▶ **Data segment**:
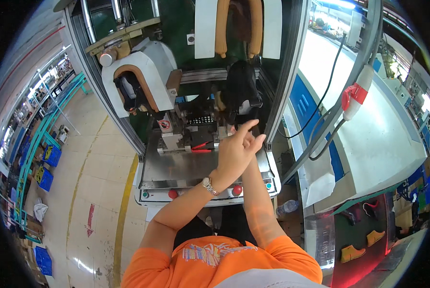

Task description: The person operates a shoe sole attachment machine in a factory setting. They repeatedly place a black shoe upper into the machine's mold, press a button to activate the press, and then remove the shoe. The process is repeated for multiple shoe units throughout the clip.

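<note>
A black shoe upper stands heel-up on the right-hand station of a two-station press machine. Just in front of it, my left hand, with a metal watch at the wrist, reaches across to the right; its index finger and thumb are spread apart. My right hand is mostly behind the left one, close to the base of the shoe, so its fingers and any grip are hidden. At the left station, a white clamp with a brown curved pad surrounds another black shoe upper. Red-handled pliers lie on the machine's metal bed.
Red buttons and green buttons line the machine's front edge. Above the right station hangs an open white clamp with brown pads. A red-and-white plug connector hangs at right, near a conveyor carrying tan boots.
</note>
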Tool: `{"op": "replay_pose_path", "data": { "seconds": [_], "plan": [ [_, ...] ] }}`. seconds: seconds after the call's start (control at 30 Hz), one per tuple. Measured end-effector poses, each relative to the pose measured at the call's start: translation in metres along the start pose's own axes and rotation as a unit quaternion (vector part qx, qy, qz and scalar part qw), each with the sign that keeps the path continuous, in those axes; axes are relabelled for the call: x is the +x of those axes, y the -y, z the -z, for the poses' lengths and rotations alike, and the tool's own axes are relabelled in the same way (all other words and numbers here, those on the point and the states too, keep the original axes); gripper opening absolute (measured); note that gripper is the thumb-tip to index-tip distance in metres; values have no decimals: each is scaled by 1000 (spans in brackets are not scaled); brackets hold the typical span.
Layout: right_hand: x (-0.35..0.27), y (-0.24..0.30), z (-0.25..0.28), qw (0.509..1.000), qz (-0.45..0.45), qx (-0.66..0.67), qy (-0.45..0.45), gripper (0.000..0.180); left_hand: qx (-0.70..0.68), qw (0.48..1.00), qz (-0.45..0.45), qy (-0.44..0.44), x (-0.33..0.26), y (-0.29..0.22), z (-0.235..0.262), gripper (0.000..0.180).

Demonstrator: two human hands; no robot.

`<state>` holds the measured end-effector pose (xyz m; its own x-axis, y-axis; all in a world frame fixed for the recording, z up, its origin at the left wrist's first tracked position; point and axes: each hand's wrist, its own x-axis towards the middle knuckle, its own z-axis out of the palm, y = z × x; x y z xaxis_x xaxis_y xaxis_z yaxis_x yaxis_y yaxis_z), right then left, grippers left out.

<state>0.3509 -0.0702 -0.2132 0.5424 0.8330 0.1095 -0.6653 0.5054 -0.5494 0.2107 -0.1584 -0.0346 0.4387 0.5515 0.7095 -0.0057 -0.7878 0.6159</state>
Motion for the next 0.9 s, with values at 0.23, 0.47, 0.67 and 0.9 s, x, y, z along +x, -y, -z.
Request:
{"op": "replay_pose_path", "data": {
  "seconds": [0.23,0.47,0.67,0.9],
  "plan": [
    [6,-8,5,1000,-8,-2,0,8,109,994,-10,15,-13,11,4,50],
    [12,-8,7,1000,-19,-2,-5,8,113,992,-26,42,-14,13,6,54],
    [28,2,15,997,-61,-15,-38,8,93,994,-1,63,-17,20,4,54],
    [-3,25,-15,990,-130,13,-47,12,-67,997,29,39,-14,19,17,31]
  ]
}}
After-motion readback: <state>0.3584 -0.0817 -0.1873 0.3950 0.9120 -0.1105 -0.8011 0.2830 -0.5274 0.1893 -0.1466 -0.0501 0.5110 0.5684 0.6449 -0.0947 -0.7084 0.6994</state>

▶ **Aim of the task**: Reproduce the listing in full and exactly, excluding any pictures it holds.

▶ **The completed task**:
Task description: The person operates a shoe sole attachment machine in a factory setting. They repeatedly place a black shoe upper into the machine's mold, press a button to activate the press, and then remove the shoe. The process is repeated for multiple shoe units throughout the clip.

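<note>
A black shoe upper stands heel-up on the right-hand station of a two-station press machine. Just in front of it, my left hand, with a metal watch at the wrist, reaches across to the right; its index finger and thumb are spread apart. My right hand is mostly behind the left one, close to the base of the shoe, so its fingers and any grip are hidden. At the left station, a white clamp with a brown curved pad surrounds another black shoe upper. Red-handled pliers lie on the machine's metal bed.
Red buttons and green buttons line the machine's front edge. Above the right station hangs an open white clamp with brown pads. A red-and-white plug connector hangs at right, near a conveyor carrying tan boots.
</note>
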Tool: `{"op": "replay_pose_path", "data": { "seconds": [_], "plan": [ [_, ...] ] }}`. seconds: seconds after the call's start (control at 30 Hz), one per tuple. Measured end-effector poses, each relative to the pose measured at the call's start: translation in metres along the start pose's own axes and rotation as a unit quaternion (vector part qx, qy, qz and scalar part qw), each with the sign that keeps the path continuous, in those axes; axes are relabelled for the call: x is the +x of those axes, y the -y, z the -z, for the poses' lengths and rotations alike, and the tool's own axes are relabelled in the same way (all other words and numbers here, those on the point and the states too, keep the original axes); gripper opening absolute (measured); note that gripper is the thumb-tip to index-tip distance in metres; values have no decimals: each is scaled by 1000 (spans in brackets are not scaled); brackets hold the typical span.
Layout: right_hand: x (-0.35..0.27), y (-0.24..0.30), z (-0.25..0.28), qw (0.509..1.000), qz (-0.45..0.45), qx (-0.66..0.67), qy (-0.45..0.45), gripper (0.000..0.180); left_hand: qx (-0.70..0.68), qw (0.48..1.00), qz (-0.45..0.45), qy (-0.44..0.44), x (-0.33..0.26), y (-0.29..0.22), z (-0.235..0.262), gripper (0.000..0.180).

Demonstrator: two human hands; no robot.

`<state>` holds the measured end-effector pose (xyz m; its own x-axis, y-axis; all in a world frame fixed for the recording, z up, its origin at the left wrist's first tracked position; point and axes: each hand's wrist, its own x-axis towards the middle knuckle, its own z-axis out of the palm, y = z × x; x y z xaxis_x xaxis_y xaxis_z yaxis_x yaxis_y yaxis_z), right then left, grippers left out.

<state>0.3509 -0.0702 -0.2132 0.5424 0.8330 0.1095 -0.6653 0.5054 -0.5494 0.2107 -0.1584 -0.0346 0.4387 0.5515 0.7095 -0.0057 -0.7878 0.6159</state>
Motion for the next 0.9 s, with values at 0.23, 0.47, 0.67 and 0.9 s, x, y, z along +x, -y, -z.
Request:
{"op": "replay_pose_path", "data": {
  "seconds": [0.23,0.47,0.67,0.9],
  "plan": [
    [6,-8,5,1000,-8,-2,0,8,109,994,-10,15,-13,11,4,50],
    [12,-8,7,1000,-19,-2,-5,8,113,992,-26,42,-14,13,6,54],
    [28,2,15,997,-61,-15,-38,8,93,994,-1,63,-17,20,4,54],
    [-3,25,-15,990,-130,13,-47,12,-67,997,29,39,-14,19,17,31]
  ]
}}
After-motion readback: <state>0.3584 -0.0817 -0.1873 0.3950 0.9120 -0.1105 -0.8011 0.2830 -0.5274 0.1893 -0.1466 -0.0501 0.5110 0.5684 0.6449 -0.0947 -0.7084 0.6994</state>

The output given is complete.